**Task to complete:** Take the listing below and output it exactly, with no images.

**Data section:**
============================================================
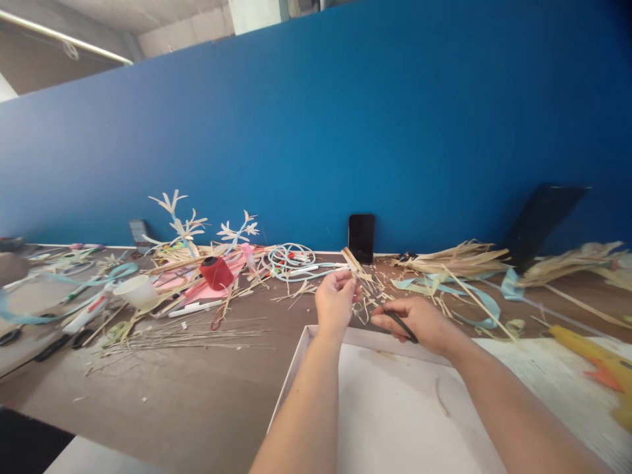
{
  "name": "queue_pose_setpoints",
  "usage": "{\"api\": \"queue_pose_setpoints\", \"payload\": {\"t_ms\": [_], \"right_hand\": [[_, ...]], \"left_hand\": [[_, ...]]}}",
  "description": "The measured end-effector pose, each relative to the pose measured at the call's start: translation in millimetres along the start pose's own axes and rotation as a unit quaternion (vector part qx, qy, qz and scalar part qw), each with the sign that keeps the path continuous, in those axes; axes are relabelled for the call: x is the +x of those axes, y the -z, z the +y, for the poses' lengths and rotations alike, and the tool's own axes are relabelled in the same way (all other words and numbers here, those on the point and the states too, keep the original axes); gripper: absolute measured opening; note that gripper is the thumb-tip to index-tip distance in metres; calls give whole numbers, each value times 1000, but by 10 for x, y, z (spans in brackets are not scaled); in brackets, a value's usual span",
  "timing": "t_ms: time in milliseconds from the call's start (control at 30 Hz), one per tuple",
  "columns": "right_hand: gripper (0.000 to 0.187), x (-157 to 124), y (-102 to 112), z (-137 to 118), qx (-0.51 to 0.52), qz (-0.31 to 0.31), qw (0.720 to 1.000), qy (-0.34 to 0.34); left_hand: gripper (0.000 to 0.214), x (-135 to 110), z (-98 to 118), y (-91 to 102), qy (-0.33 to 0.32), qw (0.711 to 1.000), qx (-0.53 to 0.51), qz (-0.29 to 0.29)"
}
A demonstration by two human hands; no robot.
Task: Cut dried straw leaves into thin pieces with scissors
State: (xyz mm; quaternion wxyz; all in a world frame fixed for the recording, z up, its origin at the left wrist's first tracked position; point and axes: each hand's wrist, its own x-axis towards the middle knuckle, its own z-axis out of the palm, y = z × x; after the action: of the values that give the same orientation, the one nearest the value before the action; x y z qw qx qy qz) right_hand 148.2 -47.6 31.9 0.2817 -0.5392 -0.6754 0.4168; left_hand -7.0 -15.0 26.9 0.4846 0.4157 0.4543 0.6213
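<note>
In the right hand (425, 320) sits a slim, curved black handle (401, 325).

You have a dark tool (401, 325) slanting through your right hand (419, 321); pale straw scraps (372, 286) lie scattered near your left hand (336, 301).

We see bare left hand (336, 299), slender in build, fingers tapering, skin uncovered from fingertips through wrist. Bare left forearm (310, 395): long, smooth, narrow at wrist, broadening toward lower edge of view; one tiny speck on its skin, too small for us to identify. Bare right hand (425, 322) uncovered too; outline soft with slight blur, nails unclear to us. Bare right forearm (508, 388): smooth, tapering toward wrist, thickening toward lower right. We make out bare skin along both visible lengths.
</note>
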Motion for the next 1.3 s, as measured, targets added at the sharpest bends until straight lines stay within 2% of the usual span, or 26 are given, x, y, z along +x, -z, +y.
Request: {"api": "queue_pose_setpoints", "payload": {"t_ms": [467,1033,1300], "right_hand": [[27,-36,-21,-82,28,-7,1000,4],[39,-33,-20,-109,5,-1,1000,14],[38,17,-32,47,37,3,999,11]], "left_hand": [[13,4,-18,8,17,999,-36,-14],[15,-17,46,-3,22,999,-43,1],[15,-8,48,8,13,999,-48,6]]}}
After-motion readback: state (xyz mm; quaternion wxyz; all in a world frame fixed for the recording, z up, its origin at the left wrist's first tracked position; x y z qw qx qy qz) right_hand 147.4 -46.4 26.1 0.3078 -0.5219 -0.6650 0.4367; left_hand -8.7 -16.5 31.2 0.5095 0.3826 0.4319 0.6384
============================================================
**Result for this task:**
{
  "name": "queue_pose_setpoints",
  "usage": "{\"api\": \"queue_pose_setpoints\", \"payload\": {\"t_ms\": [_], \"right_hand\": [[_, ...]], \"left_hand\": [[_, ...]]}}",
  "description": "The measured end-effector pose, each relative to the pose measured at the call's start: translation in millimetres along the start pose's own axes and rotation as a unit quaternion (vector part qx, qy, qz and scalar part qw), each with the sign that keeps the path continuous, in those axes; axes are relabelled for the call: x is the +x of those axes, y the -z, z the +y, for the poses' lengths and rotations alike, and the tool's own axes are relabelled in the same way (all other words and numbers here, those on the point and the states too, keep the original axes); gripper: absolute measured opening; note that gripper is the thumb-tip to index-tip distance in metres; calls give whole numbers, each value times 1000, but by 10 for x, y, z (spans in brackets are not scaled); in brackets, a value's usual span",
  "timing": "t_ms: time in milliseconds from the call's start (control at 30 Hz), one per tuple",
  "columns": "right_hand: gripper (0.000 to 0.187), x (-157 to 124), y (-102 to 112), z (-137 to 118), qx (-0.51 to 0.52), qz (-0.31 to 0.31), qw (0.720 to 1.000), qy (-0.34 to 0.34); left_hand: gripper (0.000 to 0.214), x (-135 to 110), z (-98 to 118), y (-91 to 102), qy (-0.33 to 0.32), qw (0.711 to 1.000), qx (-0.53 to 0.51), qz (-0.29 to 0.29)"
}
A demonstration by two human hands; no robot.
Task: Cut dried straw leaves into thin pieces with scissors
State: (xyz mm; quaternion wxyz; all in a world frame fixed for the recording, z up, its origin at the left wrist's first tracked position; point and axes: each hand's wrist, its own x-axis towards the middle knuckle, its own z-axis out of the palm, y = z × x; after the action: of the values that give the same orientation, the one nearest the value before the action; x y z qw qx qy qz) right_hand 148.2 -47.6 31.9 0.2817 -0.5392 -0.6754 0.4168; left_hand -7.0 -15.0 26.9 0.4846 0.4157 0.4543 0.6213
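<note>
In the right hand (425, 320) sits a slim, curved black handle (401, 325).

You have a dark tool (401, 325) slanting through your right hand (419, 321); pale straw scraps (372, 286) lie scattered near your left hand (336, 301).

We see bare left hand (336, 299), slender in build, fingers tapering, skin uncovered from fingertips through wrist. Bare left forearm (310, 395): long, smooth, narrow at wrist, broadening toward lower edge of view; one tiny speck on its skin, too small for us to identify. Bare right hand (425, 322) uncovered too; outline soft with slight blur, nails unclear to us. Bare right forearm (508, 388): smooth, tapering toward wrist, thickening toward lower right. We make out bare skin along both visible lengths.
</note>
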Motion for the next 1.3 s, as measured, targets added at the sharpest bends until straight lines stay within 2% of the usual span, or 26 are given, x, y, z along +x, -z, +y.
Request: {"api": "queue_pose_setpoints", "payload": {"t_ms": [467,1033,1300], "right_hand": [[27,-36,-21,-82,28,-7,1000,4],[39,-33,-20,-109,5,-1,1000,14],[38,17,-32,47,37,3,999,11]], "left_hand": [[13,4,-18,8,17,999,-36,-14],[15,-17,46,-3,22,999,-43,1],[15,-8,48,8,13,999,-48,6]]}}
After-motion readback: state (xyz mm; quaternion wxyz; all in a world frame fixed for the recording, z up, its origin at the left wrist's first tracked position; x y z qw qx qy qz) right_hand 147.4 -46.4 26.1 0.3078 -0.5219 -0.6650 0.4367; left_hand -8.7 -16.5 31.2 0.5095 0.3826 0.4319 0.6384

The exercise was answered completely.